Universities are also changing their definition of college-ready, turning away from the SAT. At the end of August, Walsh University in North Canton, Ohio joined more than 800 other colleges and universities in the US that no longer require applicants to take the SAT or the ACT.

“Study of retention and graduation data at Walsh proves that the biggest predictor in determining a student’s success in college is a high school [grade point average],” Alejandra C. Sosa Pieroni, Walsh’s vice president of enrollment management, said in a statement.

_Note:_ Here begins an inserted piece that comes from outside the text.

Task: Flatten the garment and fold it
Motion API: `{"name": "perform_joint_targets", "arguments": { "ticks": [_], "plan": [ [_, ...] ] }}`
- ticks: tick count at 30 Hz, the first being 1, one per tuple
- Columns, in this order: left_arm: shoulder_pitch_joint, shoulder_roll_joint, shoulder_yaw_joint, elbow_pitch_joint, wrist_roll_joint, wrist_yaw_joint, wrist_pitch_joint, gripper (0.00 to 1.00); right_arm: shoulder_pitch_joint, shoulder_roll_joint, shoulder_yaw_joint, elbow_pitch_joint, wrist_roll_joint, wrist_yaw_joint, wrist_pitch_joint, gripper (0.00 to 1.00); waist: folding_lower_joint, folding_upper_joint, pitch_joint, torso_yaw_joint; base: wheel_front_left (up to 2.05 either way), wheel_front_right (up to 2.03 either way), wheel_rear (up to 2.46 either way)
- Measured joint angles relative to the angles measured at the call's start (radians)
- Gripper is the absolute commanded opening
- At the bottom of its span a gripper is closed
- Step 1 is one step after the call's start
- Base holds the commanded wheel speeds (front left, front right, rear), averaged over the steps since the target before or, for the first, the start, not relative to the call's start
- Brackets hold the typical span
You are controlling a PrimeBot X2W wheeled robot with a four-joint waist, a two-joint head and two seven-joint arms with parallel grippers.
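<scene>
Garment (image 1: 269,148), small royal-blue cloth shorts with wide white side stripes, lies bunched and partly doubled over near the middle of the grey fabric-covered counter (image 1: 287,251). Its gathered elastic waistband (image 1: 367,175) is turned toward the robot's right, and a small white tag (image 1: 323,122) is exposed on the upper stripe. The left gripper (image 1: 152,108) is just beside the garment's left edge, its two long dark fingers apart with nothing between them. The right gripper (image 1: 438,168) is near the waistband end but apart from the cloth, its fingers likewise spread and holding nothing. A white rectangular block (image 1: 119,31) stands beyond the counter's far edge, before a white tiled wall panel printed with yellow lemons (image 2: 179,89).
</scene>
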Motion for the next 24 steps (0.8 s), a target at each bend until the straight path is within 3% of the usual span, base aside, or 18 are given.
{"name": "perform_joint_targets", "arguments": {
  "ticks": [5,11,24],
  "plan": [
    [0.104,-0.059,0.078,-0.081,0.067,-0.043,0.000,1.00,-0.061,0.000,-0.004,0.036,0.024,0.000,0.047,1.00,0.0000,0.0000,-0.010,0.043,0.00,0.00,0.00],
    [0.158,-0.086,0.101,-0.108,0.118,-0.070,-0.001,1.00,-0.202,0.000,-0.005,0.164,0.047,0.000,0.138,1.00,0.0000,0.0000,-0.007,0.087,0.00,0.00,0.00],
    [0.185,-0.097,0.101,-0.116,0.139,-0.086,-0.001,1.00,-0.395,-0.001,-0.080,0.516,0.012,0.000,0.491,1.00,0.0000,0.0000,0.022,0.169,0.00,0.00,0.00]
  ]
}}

“As we look at our potential students, we want to take a more holistic approach and view each applicant as a person, with different strengths and talents,” she continued. “We feel it is more critical and valuable to evaluate a student’s application based on his or her four-year high school career, rather than the results of a test taken during a Saturday morning.”

Denison University, Baldwin Wallace University, Wake Forest University, DePaul University and George Washington University are some of the more well-known schools that have adopted a test-optional application policy.


Yet, the not-for-profit College Board isn’t hurting because of falling test scores and colleges focusing less on SAT results. One factor that may be increasing in importance on students’ applications is the Advanced Placement (AP) Program, which are also administered by the College Board.

In fact, more students than ever are taking AP classes, with 2.5 million students taking an AP Exam in 2015, compared to 2.3 million in 2014 and just under 2 million in 2011, the College Board found. Of them, more than 1.5 million students received a score of 3 or higher out of 5 ‒ the lowest score for which universities will give students college credit ‒ in 2015, compared to 1.4 million in 2014 and 1.2 million in 2011.

In March, the College Board will unveil its new SAT exam that is expected to be more like the ACT. It will be the first major overhaul to the test since 2005, when the written section was introduced, raising the perfect score from 1600 to 2400.